Task requirements:
Please retype the listing below without a single change.

Data below:
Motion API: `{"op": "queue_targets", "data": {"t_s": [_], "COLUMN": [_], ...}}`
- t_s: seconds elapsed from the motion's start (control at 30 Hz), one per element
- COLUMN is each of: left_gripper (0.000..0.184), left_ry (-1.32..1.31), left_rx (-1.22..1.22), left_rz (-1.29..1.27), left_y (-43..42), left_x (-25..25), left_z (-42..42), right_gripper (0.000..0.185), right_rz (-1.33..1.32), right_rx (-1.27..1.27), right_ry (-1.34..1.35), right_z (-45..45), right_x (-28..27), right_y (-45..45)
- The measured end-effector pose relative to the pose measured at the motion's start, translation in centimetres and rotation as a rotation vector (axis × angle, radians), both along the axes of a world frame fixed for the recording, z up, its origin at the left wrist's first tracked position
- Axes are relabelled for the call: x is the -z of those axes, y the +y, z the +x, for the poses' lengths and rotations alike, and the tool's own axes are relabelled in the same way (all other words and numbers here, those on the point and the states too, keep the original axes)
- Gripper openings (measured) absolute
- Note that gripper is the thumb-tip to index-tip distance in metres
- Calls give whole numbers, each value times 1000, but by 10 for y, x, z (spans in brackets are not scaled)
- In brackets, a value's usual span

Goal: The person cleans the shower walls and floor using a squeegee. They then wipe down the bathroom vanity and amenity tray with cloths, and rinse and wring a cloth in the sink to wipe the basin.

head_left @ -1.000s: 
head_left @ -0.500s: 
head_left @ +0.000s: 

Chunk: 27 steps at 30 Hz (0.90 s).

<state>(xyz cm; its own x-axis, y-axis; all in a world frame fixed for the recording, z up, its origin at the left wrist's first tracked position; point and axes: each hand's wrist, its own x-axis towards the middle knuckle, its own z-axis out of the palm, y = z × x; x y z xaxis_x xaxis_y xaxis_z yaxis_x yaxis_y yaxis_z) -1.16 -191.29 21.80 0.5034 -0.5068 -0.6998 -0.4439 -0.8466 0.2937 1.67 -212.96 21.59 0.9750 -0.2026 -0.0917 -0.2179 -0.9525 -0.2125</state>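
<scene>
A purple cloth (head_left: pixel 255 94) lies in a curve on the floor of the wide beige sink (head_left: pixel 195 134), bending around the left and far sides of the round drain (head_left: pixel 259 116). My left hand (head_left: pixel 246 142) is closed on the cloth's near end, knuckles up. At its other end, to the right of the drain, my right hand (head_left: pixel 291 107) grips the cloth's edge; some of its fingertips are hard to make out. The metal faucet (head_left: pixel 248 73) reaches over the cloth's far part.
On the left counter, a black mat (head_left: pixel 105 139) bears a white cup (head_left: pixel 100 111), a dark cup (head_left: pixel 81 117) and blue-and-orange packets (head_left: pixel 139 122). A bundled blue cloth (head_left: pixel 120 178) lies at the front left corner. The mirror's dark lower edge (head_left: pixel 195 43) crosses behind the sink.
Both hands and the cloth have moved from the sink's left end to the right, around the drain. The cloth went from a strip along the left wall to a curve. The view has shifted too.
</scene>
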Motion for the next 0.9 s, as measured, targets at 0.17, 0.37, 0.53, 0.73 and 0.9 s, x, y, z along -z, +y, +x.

Exercise answer:
Motion API: `{"op": "queue_targets", "data": {"t_s": [_], "COLUMN": [_], ...}}`
- t_s: seconds elapsed from the motion's start (control at 30 Hz), one per element
- COLUMN is each of: left_gripper (0.000..0.184), left_ry (-1.32..1.31), left_rx (-1.22..1.22), left_rz (-1.29..1.27), left_y (-43..42), left_x (-25..25), left_z (-42..42), right_gripper (0.000..0.185), right_rz (-1.33..1.32), right_rx (-1.27..1.27), right_ry (-1.34..1.35), right_z (-45..45), right_x (-28..27), right_y (-45..45)
- The measured end-effector pose relative to the pose measured at the motion's start, translation in centimetres and rotation as a rotation vector (axis × angle, radians), both along the axes of a world frame fixed for the recording, z up, its origin at the left wrist's first tracked position
- Axes are relabelled for the call: x is the -z of those axes, y the +y, z the +x, for the poses' lengths and rotations alike, and the tool's own axes are relabelled in the same way (all other words and numbers here, those on the point and the states too, keep the original axes)
- Gripper openings (measured) absolute
- Note that gripper is the thumb-tip to index-tip distance in metres
- Calls give whole numbers, each value times 1000, but by 10 for y, x, z (spans in brackets are not scaled)
- In brackets, a value's usual span

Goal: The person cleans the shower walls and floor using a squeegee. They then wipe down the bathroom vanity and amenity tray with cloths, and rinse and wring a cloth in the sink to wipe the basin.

head_left @ -1.000s: 
head_left @ -0.500s: 
head_left @ +0.000s: 

Chunk: 27 steps at 30 Hz (0.90 s).

<state>(xyz cm; its own x-axis, y-axis; all in a world frame fixed for the recording, z up, its origin at the left wrist's first tracked position; point and axes: each hand's wrist, its own x-axis towards the middle knuckle, its own z-axis out of the palm, y = z × x; x y z xaxis_x xaxis_y xaxis_z yaxis_x yaxis_y yaxis_z) -1.16 -191.29 21.80 0.5034 -0.5068 -0.6998 -0.4439 -0.8466 0.2937 1.67 -212.96 21.59 0.9750 -0.2026 -0.0917 -0.2179 -0.9525 -0.2125</state>
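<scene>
A purple cloth (head_left: pixel 255 94) lies in a curve on the floor of the wide beige sink (head_left: pixel 195 134), bending around the left and far sides of the round drain (head_left: pixel 259 116). My left hand (head_left: pixel 246 142) is closed on the cloth's near end, knuckles up. At its other end, to the right of the drain, my right hand (head_left: pixel 291 107) grips the cloth's edge; some of its fingertips are hard to make out. The metal faucet (head_left: pixel 248 73) reaches over the cloth's far part.
On the left counter, a black mat (head_left: pixel 105 139) bears a white cup (head_left: pixel 100 111), a dark cup (head_left: pixel 81 117) and blue-and-orange packets (head_left: pixel 139 122). A bundled blue cloth (head_left: pixel 120 178) lies at the front left corner. The mirror's dark lower edge (head_left: pixel 195 43) crosses behind the sink.
Both hands and the cloth have moved from the sink's left end to the right, around the drain. The cloth went from a strip along the left wall to a curve. The view has shifted too.
</scene>
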Motion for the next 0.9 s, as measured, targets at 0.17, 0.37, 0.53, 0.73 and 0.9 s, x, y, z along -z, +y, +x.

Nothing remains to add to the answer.